Closely related, I think. I’m joining an economic consulting firm called Analysis Group, in Boston. I’m very much excited about it, first and foremost, because they use rigorous economic and statistical analysis to answer business questions in litigations, and those are the things that I’m very much excited about. And they do work a lot of cases on finance, on mortgage-backed securities and all of the litigations involved with that dirty part of the financial crisis, they do a lot with that. Actually one thing that I think would be very much attached to it is more about options pricing or derivative pricing, which starts from the Black-Scholes Equation. One assumption that goes into the Black-Scholes equation, which anyone will say is a crappy assumption, is that variances of the stocks are constant over time, I mean come on. And so in order to improve that model, you need to find certain ways in order to model the volatility as a stochastic process, rather than as a constant process in time. These long-memory models are newer, while the more traditional models of volatilities only have short memories. Only more recently, when empirical researchers discovered this long-term persistence do these models become a lot more powerful in adding meaning to the volatility of the stocks. That’s more than likely going to be related to my job, because in economic consulting, we do a lot of valuation cases also, where we try to come up with a model to value a certain asset type, so if a company proposes a new type of security, we’re going to think of what would be right way to price those securities.

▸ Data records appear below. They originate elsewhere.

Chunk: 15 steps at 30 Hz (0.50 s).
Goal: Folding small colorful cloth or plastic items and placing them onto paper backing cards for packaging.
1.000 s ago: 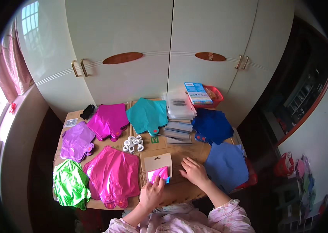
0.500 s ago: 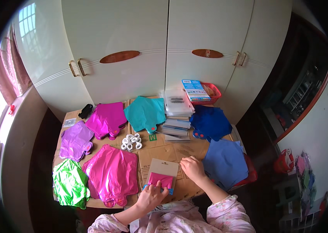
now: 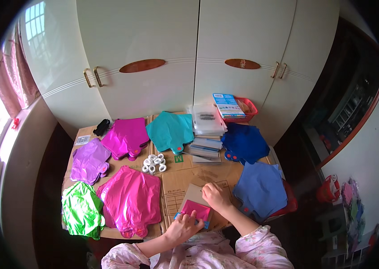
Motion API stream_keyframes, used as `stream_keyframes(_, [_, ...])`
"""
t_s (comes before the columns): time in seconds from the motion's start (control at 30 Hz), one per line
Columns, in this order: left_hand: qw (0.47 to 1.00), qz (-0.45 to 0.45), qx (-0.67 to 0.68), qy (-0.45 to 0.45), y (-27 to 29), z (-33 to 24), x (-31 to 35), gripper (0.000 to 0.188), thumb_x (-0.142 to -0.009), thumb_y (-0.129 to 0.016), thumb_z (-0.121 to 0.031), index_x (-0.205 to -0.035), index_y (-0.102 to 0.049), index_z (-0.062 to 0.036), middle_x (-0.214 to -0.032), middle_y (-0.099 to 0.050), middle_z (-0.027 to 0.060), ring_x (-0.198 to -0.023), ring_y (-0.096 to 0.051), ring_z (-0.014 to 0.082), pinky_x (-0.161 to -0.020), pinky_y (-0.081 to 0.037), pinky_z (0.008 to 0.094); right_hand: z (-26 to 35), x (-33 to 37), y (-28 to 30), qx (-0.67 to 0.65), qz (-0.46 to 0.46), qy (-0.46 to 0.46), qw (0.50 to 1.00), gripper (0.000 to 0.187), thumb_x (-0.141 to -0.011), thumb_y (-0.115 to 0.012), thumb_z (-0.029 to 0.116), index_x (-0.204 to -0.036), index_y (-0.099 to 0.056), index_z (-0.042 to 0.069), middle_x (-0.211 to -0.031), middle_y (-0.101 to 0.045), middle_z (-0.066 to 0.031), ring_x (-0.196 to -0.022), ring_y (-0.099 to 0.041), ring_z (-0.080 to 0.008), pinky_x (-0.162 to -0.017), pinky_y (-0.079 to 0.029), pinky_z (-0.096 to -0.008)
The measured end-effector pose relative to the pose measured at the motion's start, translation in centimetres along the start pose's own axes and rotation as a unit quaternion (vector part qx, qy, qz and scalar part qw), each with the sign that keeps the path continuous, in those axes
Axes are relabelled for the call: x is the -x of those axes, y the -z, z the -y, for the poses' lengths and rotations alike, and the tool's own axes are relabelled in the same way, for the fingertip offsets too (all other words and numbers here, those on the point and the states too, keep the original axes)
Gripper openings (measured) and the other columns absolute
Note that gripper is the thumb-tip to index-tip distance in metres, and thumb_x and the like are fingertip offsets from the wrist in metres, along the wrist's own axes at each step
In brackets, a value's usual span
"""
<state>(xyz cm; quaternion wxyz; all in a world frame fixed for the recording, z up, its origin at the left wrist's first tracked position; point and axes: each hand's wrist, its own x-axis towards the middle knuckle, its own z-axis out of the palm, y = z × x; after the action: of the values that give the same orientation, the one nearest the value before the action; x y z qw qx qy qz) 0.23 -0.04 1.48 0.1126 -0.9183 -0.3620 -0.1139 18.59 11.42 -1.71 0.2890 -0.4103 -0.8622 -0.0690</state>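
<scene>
In front of me, a grey-brown cardboard backing card point(image 3: 194, 192) lies tilted on the flattened cardboard. A folded pink foil piece point(image 3: 195, 209), probably a balloon, rests on it, and a blue strip shows along the card's near edge. My left hand point(image 3: 182, 228) presses its bent fingers on the foil and holds the card's near end. My right hand point(image 3: 215, 197) has its fingers curled together at the card's far right edge; its fingertips are partly hidden. To the left lies a stack of matching pink foil balloons point(image 3: 131, 197).
Other foil stacks surround the work: green point(image 3: 82, 208), lilac point(image 3: 90, 160), magenta point(image 3: 125, 136), teal point(image 3: 170, 130), dark blue point(image 3: 245, 142) and light blue point(image 3: 261, 188). White ribbon rolls point(image 3: 154, 163), clear sleeves point(image 3: 206, 120) and a red basket point(image 3: 248, 117) stand farther back.
The card has turned and shifted right under my left hand. My right hand has moved from beside the card onto its far right edge.
</scene>
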Motion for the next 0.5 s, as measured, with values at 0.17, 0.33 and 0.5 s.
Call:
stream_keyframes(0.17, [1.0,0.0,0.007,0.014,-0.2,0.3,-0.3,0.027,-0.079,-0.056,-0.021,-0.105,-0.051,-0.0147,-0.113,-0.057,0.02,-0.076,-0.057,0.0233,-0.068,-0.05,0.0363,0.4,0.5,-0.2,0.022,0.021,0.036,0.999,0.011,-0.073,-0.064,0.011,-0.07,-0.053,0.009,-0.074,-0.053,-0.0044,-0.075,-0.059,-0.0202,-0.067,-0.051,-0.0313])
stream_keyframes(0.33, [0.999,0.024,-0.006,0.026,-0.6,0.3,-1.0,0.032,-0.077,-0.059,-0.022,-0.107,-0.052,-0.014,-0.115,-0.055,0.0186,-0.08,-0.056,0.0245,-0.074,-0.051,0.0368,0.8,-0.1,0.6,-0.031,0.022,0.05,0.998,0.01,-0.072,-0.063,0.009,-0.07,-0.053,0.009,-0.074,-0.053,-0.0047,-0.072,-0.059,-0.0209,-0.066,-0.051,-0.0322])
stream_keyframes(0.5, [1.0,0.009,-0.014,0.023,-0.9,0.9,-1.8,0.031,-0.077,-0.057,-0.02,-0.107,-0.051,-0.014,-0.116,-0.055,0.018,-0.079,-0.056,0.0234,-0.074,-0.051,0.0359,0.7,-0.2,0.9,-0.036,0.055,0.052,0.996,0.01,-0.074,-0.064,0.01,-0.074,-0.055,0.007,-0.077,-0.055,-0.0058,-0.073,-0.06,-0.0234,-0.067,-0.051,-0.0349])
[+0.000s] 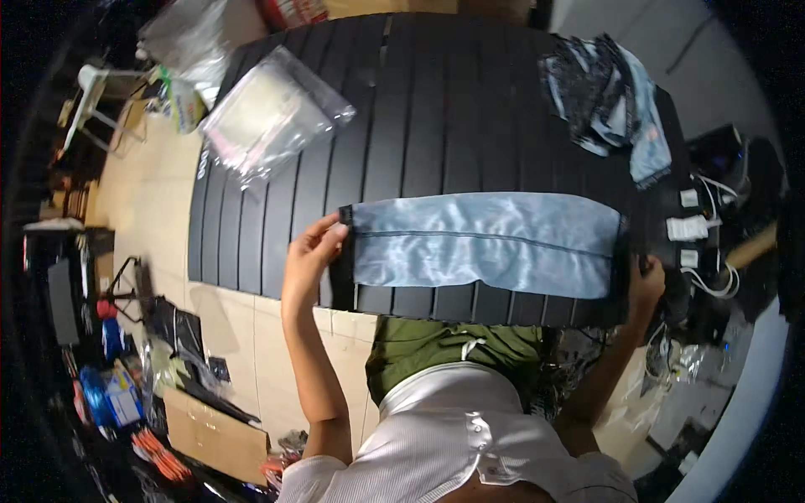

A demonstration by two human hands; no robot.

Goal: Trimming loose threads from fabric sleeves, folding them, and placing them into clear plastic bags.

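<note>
A light blue, mottled fabric sleeve (486,260) with black cuffs lies stretched flat across the near part of the black slatted table (419,159). A dark seam runs along its length. My left hand (312,256) pinches the black cuff at its left end between thumb and fingers. At the other end, my right hand (646,285) is closed on the right cuff, its fingers partly hidden in the dark there. Toward the table's far right corner lies a crumpled heap of similar blue and black fabric (605,101).
A clear plastic bag (272,113) with pale flat contents rests on the table's far left. White cables and plugs (692,226) sit beyond the right edge. A cardboard box (214,432) and clutter cover the floor at left, near a white stool (105,96).
</note>
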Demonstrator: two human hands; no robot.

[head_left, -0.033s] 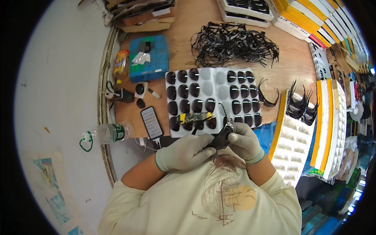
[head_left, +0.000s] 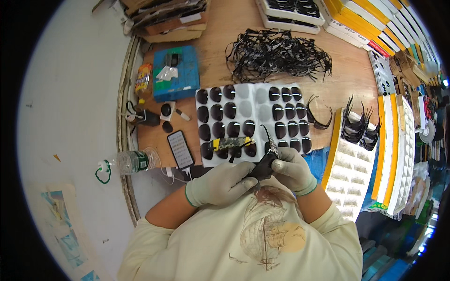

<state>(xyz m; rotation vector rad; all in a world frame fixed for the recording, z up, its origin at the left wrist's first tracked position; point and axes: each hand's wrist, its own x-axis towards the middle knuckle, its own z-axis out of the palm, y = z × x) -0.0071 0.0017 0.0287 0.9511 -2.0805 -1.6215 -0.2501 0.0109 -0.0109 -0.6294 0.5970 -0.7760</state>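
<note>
Both my hands wear light grey gloves and are close together in front of my chest. A pair of dark sunglasses (head_left: pixel 263 167) with a sparkly, patterned temple is between them. My left hand (head_left: pixel 224 183) pinches its left side, and my right hand (head_left: pixel 291 169) grips the right side near the temple hinge. The fingers cover part of the frame. Just beyond is a white sheet (head_left: pixel 257 100) with rows of dark lenses (head_left: pixel 249 127). Lying across the nearest lenses is a yellow, mottled strip-shaped thing (head_left: pixel 230 143).
Tangled black frames (head_left: pixel 281 54) are piled beyond the sheet. One loose frame (head_left: pixel 319 114) lies right of it. A white compartment tray (head_left: pixel 352 173) holds several black frames. On the left are a phone (head_left: pixel 181 149), a blue box (head_left: pixel 176 84) and a bottle (head_left: pixel 133 161).
The view has shifted slightly, so the table things sit a little lower and further left. My hands keep the same hold on the sunglasses.
</note>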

Any advice for other students thinking about considering a thesis?

Well, I will speak mostly to students writing a thesis in math, because that’s where I am. If you’re an applied, or more of like a statistician kind of person, … writing a thesis with the math department has been a wonderful experience for me. My advisor was wonderful to me, she was really helpful in actually giving me the right direction and helped my determine how much is too much. When I was pursuing one direction, and it wasn’t working, and I was crying, and she was just like, okay, let’s just take a step back, and do another thing, and then I found out that the other thing actually made more sense, and then I was smiling. If anything, another advice is to try thinking about your topic by talking to faculty, and even during your summer experience, wherever you are, try to think about it during that time. I don’t think I could have come up with this topic had I not taken those two courses that I mentioned and had I not been interested in finance for a while, I don’t think I would have written anything that is even remotely related to this.